TASK GOAL: For this exercise, retype each line of the material below verbatim and omit any picture.

DATASET EXCERPT:
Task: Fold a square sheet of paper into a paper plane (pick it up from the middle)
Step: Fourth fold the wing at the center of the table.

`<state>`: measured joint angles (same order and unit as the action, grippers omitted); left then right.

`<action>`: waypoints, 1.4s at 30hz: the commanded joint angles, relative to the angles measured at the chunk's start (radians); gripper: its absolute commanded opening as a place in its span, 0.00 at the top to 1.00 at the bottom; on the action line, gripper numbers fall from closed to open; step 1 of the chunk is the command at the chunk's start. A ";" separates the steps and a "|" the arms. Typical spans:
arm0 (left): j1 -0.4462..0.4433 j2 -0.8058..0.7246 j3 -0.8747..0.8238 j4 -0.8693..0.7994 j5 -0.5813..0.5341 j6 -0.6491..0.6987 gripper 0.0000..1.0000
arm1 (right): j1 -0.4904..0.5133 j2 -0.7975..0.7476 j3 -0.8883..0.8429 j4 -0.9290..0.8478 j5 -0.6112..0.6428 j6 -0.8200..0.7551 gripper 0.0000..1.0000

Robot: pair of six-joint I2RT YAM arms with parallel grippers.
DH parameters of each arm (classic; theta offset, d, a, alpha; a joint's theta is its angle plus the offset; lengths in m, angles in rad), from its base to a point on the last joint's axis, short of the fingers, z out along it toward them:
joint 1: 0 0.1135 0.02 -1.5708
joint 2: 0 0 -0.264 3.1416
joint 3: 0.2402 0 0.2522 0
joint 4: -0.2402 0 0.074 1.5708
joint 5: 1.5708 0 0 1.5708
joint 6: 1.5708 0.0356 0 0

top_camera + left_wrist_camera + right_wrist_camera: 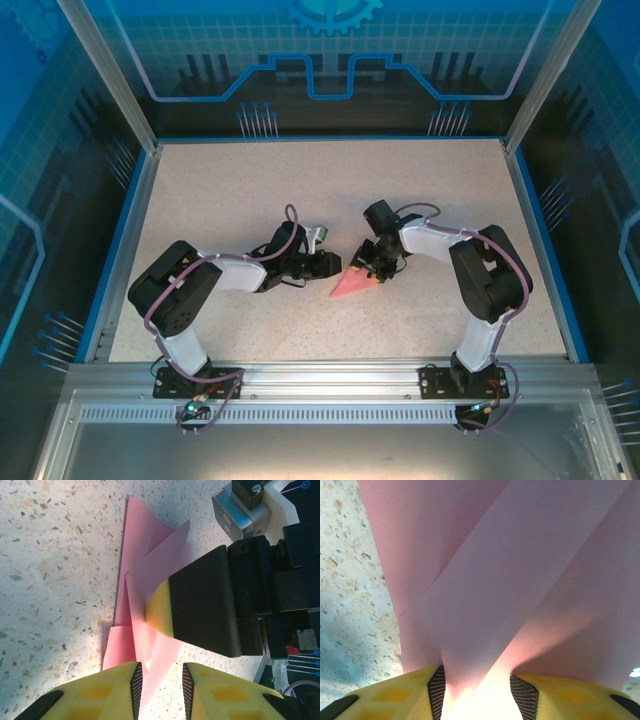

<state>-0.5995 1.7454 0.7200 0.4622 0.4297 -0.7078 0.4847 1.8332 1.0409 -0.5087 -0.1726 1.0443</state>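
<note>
The pink paper plane [350,286] lies mid-table as a narrow pointed triangle with its tip toward the near left. In the left wrist view the paper plane [145,545] has layered flaps, one raised. My left gripper [162,682] stands open at its near end; the paper runs along the left pad and bare table shows in the gap. My right gripper [372,270] comes in from the right, with one of its fingertips [160,607] resting on the folds. In the right wrist view the paper plane [495,570] funnels into my right gripper [477,692], touching both pads.
The speckled beige table [230,190] is bounded by a blue rim [122,235] and metal frame posts. Both arms bend inward, meeting at the centre. The left gripper [333,264] sits just left of the paper.
</note>
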 commanded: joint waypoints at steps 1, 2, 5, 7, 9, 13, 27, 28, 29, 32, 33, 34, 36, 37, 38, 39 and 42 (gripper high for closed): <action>-0.005 -0.012 -0.021 0.046 0.008 -0.001 0.68 | 0.018 0.182 -0.093 -0.078 0.130 0.011 0.52; -0.007 -0.012 -0.024 0.048 0.013 0.000 0.68 | 0.018 0.185 -0.093 -0.080 0.130 0.011 0.52; -0.019 -0.013 -0.022 0.049 0.030 0.010 0.68 | 0.018 0.200 -0.083 -0.085 0.127 0.010 0.51; -0.034 -0.012 -0.020 0.050 0.039 0.020 0.69 | 0.018 0.214 -0.078 -0.085 0.122 0.010 0.50; -0.045 -0.011 -0.016 0.046 0.040 0.026 0.69 | 0.018 0.221 -0.077 -0.085 0.119 0.011 0.49; -0.058 0.001 -0.010 0.041 0.043 0.030 0.69 | 0.018 0.233 -0.076 -0.085 0.121 0.016 0.48; -0.083 0.063 0.034 -0.052 0.030 0.056 0.70 | 0.016 0.261 -0.075 -0.079 0.113 0.033 0.46; -0.082 0.064 0.038 -0.066 0.016 0.058 0.70 | 0.016 0.262 -0.076 -0.079 0.113 0.033 0.46; -0.083 0.065 0.040 -0.071 0.009 0.059 0.70 | 0.016 0.262 -0.076 -0.079 0.113 0.033 0.46; -0.082 0.068 0.046 -0.097 -0.011 0.061 0.71 | 0.017 0.262 -0.077 -0.081 0.113 0.033 0.46; -0.082 0.070 0.049 -0.105 -0.017 0.063 0.71 | 0.017 0.262 -0.077 -0.080 0.113 0.033 0.46; -0.082 0.072 0.051 -0.114 -0.021 0.063 0.71 | 0.017 0.262 -0.077 -0.081 0.113 0.032 0.46; -0.083 0.075 0.054 -0.125 -0.028 0.063 0.72 | 0.016 0.262 -0.077 -0.080 0.112 0.031 0.46; -0.082 0.075 0.054 -0.126 -0.032 0.062 0.72 | 0.015 0.262 -0.076 -0.081 0.111 0.031 0.46; -0.082 0.077 0.056 -0.130 -0.034 0.061 0.72 | 0.015 0.262 -0.077 -0.081 0.112 0.031 0.46; -0.082 0.079 0.056 -0.132 -0.035 0.061 0.72 | 0.014 0.262 -0.077 -0.080 0.113 0.030 0.46; -0.083 0.087 0.061 -0.133 -0.029 0.058 0.72 | 0.015 0.264 -0.077 -0.080 0.113 0.029 0.46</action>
<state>-0.6773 1.8126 0.7589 0.3702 0.4149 -0.6731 0.4839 1.8729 1.0882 -0.5533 -0.1829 1.0733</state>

RESPONSE BELOW:
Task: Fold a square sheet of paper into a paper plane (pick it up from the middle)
Step: Fourth fold the wing at the center of the table.

`<state>`: measured joint angles (same order and unit as the action, grippers omitted); left then right.

`<action>`: waypoints, 1.4s at 30hz: the commanded joint angles, relative to the angles measured at the chunk's start (radians); gripper: its absolute commanded opening as a place in its span, 0.00 at the top to 1.00 at the bottom; on the action line, gripper numbers fall from closed to open; step 1 of the chunk is the command at the chunk's start. A ";" separates the steps and a "|" the arms. Typical spans:
arm0 (left): j1 -0.4462..0.4433 j2 -0.8058..0.7246 j3 -0.8747..0.8238 j4 -0.8693..0.7994 j5 -0.5813..0.5341 j6 -0.6491..0.6987 gripper 0.0000..1.0000
arm1 (right): j1 -0.4904..0.5133 j2 -0.7975..0.7476 j3 -0.8883..0.8429 j4 -0.9290..0.8478 j5 -0.6112..0.6428 j6 -0.8200..0.7551 gripper 0.0000..1.0000

Robot: pair of six-joint I2RT YAM arms with parallel grippers.
DH parameters of each arm (classic; theta offset, d, a, alpha; a joint's theta is its angle plus the offset; lengths in m, angles in rad), from its base to a point on the last joint's axis, short of the fingers, z out along it toward them:
joint 1: 0 0.1135 0.02 -1.5708
joint 2: 0 0 -0.264 3.1416
joint 3: 0.2402 0 0.2522 0
joint 4: -0.2402 0 0.074 1.5708
joint 5: 1.5708 0 0 1.5708
joint 6: 1.5708 0.0356 0 0

top_camera + left_wrist_camera + right_wrist_camera: 

<state>-0.5995 1.7454 0.7200 0.4622 0.4297 -0.7078 0.4847 1.8332 1.0409 -0.5087 -0.1726 1.0443</state>
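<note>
The pink paper plane [350,286] lies mid-table as a narrow pointed triangle with its tip toward the near left. In the left wrist view the paper plane [145,545] has layered flaps, one raised. My left gripper [162,682] stands open at its near end; the paper runs along the left pad and bare table shows in the gap. My right gripper [372,270] comes in from the right, with one of its fingertips [160,607] resting on the folds. In the right wrist view the paper plane [495,570] funnels into my right gripper [477,692], touching both pads.
The speckled beige table [230,190] is bounded by a blue rim [122,235] and metal frame posts. Both arms bend inward, meeting at the centre. The left gripper [333,264] sits just left of the paper.
</note>
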 commanded: joint waypoints at steps 1, 2, 5, 7, 9, 13, 27, 28, 29, 32, 33, 34, 36, 37, 38, 39 and 42 (gripper high for closed): <action>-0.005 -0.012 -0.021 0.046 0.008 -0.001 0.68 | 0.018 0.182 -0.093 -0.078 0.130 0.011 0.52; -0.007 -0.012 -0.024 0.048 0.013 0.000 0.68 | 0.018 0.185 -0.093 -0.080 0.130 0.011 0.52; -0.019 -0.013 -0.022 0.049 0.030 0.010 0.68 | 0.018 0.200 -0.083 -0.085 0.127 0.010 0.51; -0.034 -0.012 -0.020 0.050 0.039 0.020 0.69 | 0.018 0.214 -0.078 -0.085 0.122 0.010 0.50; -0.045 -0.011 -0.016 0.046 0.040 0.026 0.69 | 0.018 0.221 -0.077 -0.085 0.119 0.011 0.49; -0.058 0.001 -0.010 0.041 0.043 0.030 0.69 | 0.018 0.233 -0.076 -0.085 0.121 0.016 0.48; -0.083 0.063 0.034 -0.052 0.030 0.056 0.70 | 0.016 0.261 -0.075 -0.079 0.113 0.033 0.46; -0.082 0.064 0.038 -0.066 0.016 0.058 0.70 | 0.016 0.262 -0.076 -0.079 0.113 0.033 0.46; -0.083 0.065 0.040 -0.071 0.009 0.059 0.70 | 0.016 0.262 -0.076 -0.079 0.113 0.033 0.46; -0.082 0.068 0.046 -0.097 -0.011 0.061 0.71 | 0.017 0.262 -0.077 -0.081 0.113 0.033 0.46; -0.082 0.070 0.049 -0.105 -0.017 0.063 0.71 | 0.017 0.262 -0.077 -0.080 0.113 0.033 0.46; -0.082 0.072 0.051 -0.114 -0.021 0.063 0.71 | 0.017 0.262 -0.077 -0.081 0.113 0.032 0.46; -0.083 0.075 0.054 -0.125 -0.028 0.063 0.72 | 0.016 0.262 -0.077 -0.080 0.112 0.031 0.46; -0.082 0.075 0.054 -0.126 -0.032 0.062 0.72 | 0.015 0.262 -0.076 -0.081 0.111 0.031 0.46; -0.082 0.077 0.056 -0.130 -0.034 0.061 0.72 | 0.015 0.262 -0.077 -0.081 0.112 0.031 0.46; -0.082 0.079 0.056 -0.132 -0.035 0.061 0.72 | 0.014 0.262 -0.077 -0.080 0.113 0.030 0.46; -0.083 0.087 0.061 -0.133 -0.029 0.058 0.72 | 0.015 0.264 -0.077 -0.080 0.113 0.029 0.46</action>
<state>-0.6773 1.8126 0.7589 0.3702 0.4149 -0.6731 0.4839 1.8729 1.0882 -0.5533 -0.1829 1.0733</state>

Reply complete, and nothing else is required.